_Records to process_
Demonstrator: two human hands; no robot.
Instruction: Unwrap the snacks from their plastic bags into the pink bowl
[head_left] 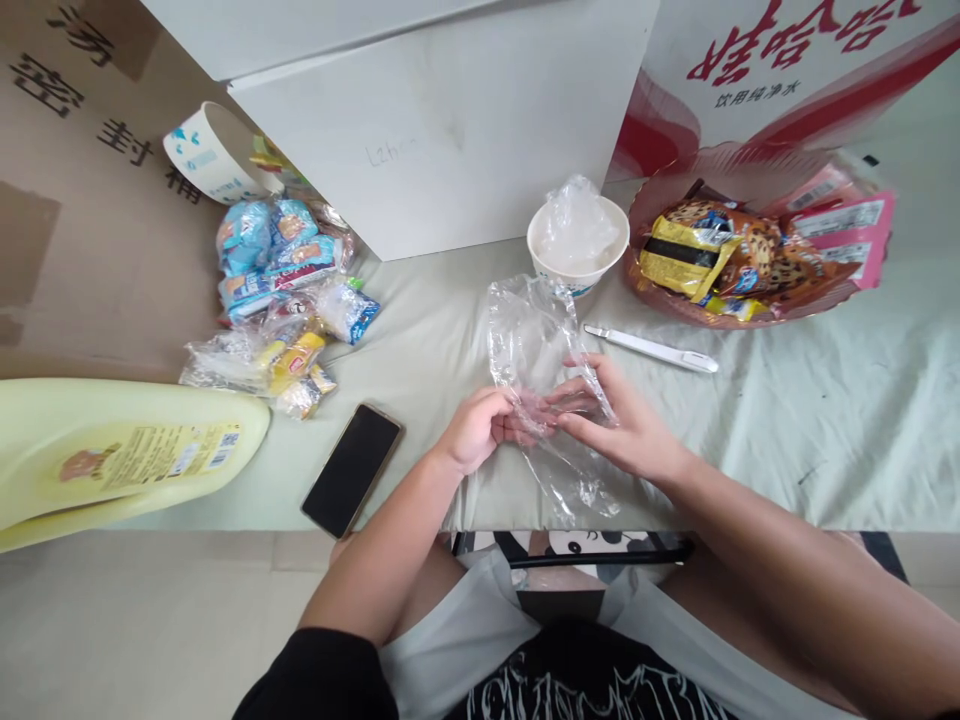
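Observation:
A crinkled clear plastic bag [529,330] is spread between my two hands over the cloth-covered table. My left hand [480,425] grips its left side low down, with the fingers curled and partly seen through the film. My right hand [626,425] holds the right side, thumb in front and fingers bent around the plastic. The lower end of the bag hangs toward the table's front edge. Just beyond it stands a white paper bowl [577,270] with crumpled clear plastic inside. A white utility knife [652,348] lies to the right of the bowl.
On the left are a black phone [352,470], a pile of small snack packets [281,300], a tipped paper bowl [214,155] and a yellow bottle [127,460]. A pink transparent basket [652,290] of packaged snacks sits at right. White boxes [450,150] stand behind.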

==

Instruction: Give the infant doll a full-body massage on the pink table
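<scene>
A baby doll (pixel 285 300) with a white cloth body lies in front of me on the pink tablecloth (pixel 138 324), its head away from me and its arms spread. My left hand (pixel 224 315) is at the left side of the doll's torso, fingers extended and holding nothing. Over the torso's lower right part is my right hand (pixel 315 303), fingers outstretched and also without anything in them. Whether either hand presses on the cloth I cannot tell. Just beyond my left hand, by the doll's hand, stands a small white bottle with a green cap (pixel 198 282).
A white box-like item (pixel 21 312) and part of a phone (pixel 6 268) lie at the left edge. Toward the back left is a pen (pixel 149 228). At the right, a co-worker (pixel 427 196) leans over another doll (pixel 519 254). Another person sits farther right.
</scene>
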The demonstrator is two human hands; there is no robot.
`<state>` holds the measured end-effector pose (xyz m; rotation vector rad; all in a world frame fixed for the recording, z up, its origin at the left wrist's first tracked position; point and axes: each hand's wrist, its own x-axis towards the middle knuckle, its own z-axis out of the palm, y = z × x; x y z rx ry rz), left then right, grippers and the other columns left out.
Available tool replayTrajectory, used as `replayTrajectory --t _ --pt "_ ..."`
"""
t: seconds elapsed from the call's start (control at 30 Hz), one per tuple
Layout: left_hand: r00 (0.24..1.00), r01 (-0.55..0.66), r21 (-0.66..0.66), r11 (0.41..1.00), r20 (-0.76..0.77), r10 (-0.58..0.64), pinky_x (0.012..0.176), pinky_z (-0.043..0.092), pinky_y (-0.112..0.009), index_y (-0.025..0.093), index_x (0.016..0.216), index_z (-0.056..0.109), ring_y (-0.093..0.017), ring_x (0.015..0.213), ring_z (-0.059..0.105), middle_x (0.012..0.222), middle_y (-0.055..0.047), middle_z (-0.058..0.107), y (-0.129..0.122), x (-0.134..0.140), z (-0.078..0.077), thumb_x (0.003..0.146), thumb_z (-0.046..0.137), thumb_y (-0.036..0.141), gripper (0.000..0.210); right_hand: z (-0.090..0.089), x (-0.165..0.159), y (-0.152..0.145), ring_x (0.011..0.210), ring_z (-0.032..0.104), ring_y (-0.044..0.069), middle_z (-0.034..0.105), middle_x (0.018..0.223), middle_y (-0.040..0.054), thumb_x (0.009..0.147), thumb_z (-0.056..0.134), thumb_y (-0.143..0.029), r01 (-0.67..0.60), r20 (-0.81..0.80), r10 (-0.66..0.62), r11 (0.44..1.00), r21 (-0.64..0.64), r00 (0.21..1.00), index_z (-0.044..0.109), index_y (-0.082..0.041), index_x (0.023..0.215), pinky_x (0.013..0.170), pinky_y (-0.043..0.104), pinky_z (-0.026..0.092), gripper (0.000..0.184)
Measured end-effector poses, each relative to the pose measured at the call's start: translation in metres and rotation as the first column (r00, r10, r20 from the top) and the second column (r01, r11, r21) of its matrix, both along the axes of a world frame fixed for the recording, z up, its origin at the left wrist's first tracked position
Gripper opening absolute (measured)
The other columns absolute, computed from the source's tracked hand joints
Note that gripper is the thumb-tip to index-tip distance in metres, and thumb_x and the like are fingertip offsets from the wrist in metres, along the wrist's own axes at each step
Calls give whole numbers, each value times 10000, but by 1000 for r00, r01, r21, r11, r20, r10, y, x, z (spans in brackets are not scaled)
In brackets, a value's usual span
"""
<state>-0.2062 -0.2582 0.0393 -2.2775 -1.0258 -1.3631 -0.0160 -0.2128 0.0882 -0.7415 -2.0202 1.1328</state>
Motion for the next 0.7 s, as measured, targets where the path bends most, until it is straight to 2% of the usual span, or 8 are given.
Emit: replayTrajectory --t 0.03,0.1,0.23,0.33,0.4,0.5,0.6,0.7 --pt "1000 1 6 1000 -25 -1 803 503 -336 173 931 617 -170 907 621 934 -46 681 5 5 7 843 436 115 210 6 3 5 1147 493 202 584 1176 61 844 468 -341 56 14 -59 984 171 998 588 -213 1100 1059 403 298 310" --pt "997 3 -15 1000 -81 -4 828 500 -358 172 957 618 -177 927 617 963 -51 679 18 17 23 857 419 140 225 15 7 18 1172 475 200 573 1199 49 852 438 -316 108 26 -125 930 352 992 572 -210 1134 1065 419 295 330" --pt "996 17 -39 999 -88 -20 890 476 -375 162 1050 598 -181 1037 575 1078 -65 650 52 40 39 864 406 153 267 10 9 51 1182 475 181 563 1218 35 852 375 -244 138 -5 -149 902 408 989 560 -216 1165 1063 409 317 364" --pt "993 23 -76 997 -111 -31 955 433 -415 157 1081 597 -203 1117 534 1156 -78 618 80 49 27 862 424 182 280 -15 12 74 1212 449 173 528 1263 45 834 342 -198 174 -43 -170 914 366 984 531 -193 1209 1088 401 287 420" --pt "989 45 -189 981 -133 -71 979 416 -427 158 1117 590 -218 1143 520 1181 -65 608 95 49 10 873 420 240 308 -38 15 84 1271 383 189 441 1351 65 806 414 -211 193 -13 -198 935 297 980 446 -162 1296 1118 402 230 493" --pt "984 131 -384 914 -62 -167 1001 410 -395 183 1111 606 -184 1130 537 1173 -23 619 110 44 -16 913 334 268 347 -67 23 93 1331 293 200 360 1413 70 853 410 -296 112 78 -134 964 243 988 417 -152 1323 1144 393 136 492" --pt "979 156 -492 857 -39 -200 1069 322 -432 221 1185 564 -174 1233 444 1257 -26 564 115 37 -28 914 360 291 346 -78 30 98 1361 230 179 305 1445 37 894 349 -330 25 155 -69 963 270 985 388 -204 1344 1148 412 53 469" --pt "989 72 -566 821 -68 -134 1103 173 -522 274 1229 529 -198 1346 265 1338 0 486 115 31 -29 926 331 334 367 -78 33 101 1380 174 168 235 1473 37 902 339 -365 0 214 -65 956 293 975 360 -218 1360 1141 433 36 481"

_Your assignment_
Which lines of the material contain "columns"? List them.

_Finished exercise_
`<state>` holds the measured end-effector pose (xyz m; rotation vector rad; all in a world frame fixed for the recording, z up, its origin at the left wrist's first tracked position; point and axes: each hand's wrist, its own x-axis towards the middle knuckle, its own z-axis out of the palm, y = z × x; x y z rx ry rz), left then right, grippers and the other columns left out.
The other columns absolute, computed from the source's tracked hand joints

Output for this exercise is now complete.